__EXERCISE BRIEF__:
Only one span is wanted from the lines below: from the one with "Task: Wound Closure" up to and including the one with "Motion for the". Copy it exactly, without images.

+ + + + +

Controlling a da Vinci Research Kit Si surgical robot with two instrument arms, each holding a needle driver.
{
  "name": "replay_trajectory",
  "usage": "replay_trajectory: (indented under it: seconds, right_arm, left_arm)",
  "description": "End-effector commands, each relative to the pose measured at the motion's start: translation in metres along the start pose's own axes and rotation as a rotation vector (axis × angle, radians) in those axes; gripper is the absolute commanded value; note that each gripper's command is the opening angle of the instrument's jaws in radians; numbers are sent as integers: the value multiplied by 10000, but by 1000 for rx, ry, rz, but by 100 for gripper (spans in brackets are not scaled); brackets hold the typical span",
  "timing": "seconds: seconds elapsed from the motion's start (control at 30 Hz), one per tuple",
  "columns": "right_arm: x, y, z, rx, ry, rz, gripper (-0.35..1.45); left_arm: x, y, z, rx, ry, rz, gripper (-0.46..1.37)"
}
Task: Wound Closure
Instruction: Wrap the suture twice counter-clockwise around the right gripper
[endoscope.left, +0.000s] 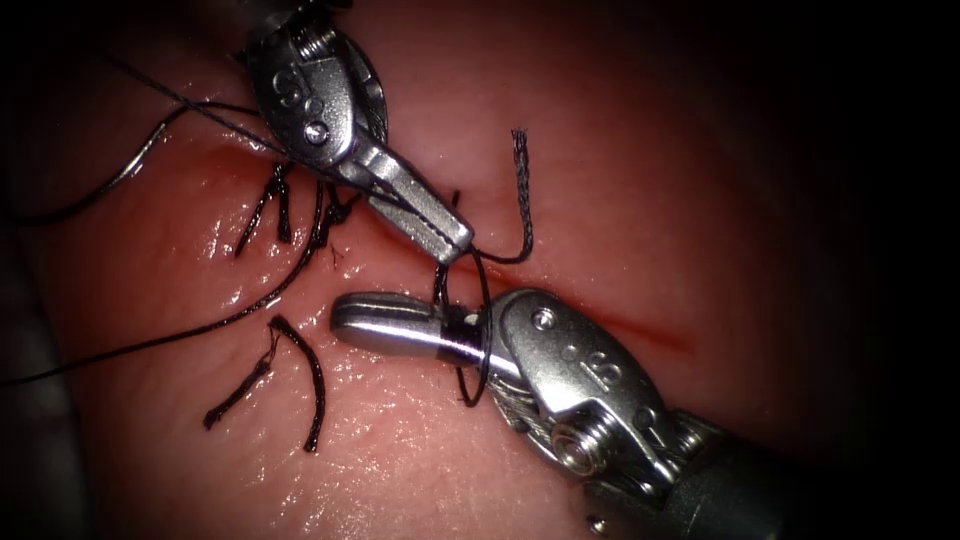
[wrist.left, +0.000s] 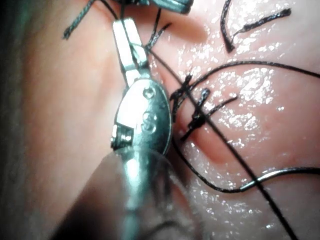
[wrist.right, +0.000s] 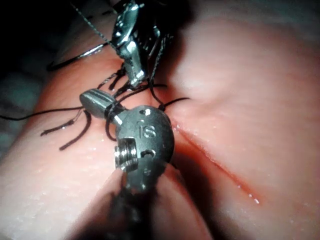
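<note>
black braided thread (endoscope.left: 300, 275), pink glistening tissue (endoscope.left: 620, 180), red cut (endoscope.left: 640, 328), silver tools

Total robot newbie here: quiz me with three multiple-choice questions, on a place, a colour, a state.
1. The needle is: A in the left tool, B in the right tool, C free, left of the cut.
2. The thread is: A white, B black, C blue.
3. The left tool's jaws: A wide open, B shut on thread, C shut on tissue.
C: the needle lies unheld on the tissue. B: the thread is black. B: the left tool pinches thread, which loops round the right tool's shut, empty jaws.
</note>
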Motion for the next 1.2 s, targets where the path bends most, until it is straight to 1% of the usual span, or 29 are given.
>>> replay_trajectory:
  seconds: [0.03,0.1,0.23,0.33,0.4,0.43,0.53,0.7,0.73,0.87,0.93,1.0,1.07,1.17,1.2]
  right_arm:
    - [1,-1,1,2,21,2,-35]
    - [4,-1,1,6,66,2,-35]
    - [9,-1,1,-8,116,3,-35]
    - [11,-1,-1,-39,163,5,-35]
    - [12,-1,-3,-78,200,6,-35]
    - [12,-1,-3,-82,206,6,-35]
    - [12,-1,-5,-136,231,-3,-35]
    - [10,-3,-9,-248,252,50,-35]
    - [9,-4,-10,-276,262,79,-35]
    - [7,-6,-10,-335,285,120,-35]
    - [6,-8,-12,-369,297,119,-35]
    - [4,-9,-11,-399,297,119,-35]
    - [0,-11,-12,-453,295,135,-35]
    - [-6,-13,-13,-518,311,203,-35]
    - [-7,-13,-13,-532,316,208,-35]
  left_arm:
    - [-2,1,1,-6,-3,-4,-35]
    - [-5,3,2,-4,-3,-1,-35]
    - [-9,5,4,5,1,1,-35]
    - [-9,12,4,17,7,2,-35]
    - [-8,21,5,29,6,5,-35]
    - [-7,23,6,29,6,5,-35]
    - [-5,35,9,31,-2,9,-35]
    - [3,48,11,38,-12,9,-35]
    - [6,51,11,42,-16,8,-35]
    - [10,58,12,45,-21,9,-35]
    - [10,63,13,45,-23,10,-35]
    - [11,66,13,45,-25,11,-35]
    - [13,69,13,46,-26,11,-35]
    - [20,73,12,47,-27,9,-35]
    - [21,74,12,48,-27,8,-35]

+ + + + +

__THE COMPLETED TASK__:
Task: Wound Closure
Instruction: Wrap the suture twice counter-clockwise around the right gripper
[endoscope.left, +0.000s] 
[wrist.left, +0.000s] 
[wrist.right, +0.000s] 
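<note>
black braided thread (endoscope.left: 300, 275), pink glistening tissue (endoscope.left: 620, 180), red cut (endoscope.left: 640, 328), silver tools

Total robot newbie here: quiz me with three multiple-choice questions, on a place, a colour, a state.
1. The needle is: A in the left tool, B in the right tool, C free, left of the cut.
2. The thread is: A white, B black, C blue.
3. The left tool's jaws: A wide open, B shut on thread, C shut on tissue.
C: the needle lies unheld on the tissue. B: the thread is black. B: the left tool pinches thread, which loops round the right tool's shut, empty jaws.
</note>
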Motion for the next 1.2 s, targets where the path bends most, until it is straight to 1% of the usual span, or 29 are given.

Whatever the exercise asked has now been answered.